From: "Junio C Hamano" <gitster@xxxxxxxxx>
Sent: Thursday, November 02, 2017 4:23 AM
Junio C Hamano <gitster@xxxxxxxxx> writes:
The reason why we say "-ish" is "Yes we know v2.15.0 is *NOT* a
commit object, we very well know it is a tag object, but because we
allow it to be used in a context that calls for a commit object, we
mark that use context as 'this accepts commit-ish, not just
commit'".
Having said all that, there is a valid case in which we might want
to say "blob-ish".
Is this not also an alternative case, relative to the user, for the scenario
where the user has an oid/sha1 value but does not know what it is, and would
like to find its source and type relative to the `describe` command.
IIUC the existing `describe` command only accepts <commit-ish> values, and
here we are extending that to be even more inclusive, but at the same time
the options become more restricted. Thus the synopsis terminology would be
more about suggesting the range of options available (search style/start
points) that are applicable to blobs, than being exactly about the
'allow-blobs' parameter.
Or have I misunderstood how the fast commit search and the slower
potentially-a-blob searching are disambiguated?
--
Philip
To review, X-ish is the word we use when the command wants to take
an X, but tolerates a lazy user who gives a Y, which is *NOT* X,
without bothering to add ^{X} suffix, i.e. Y^{X}. In such a case,
the command takes not just X but takes X-ish because it takes a Y
and converts it internally to an X to be extra nice.
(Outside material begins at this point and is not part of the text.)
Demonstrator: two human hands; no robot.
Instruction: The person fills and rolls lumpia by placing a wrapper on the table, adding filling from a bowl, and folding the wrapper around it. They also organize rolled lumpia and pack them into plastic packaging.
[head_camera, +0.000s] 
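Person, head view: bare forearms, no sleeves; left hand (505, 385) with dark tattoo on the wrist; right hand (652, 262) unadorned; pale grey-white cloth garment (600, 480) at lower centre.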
When the command wants to take a blob, but tolerates something else
and does "^{blob}" internally, we can say it takes "blob-ish".
Technically that "something else" could be an annotated tag that
points at a blob object, without any intervening commit or tree (I
did not check if the "describe <blob>" code in this thread handles
this, though).
But because it is not usually done to tag a blob directly, it would
probably be not worth to say "blob-ish" in the document and cause
readers to wonder in what situation something that is not a blob can
be treated as if it were a blob. It does feel like we would be
pursuing technical correctness too much and sacrificing the readability
of the document, at least to me, and a bad trade-off.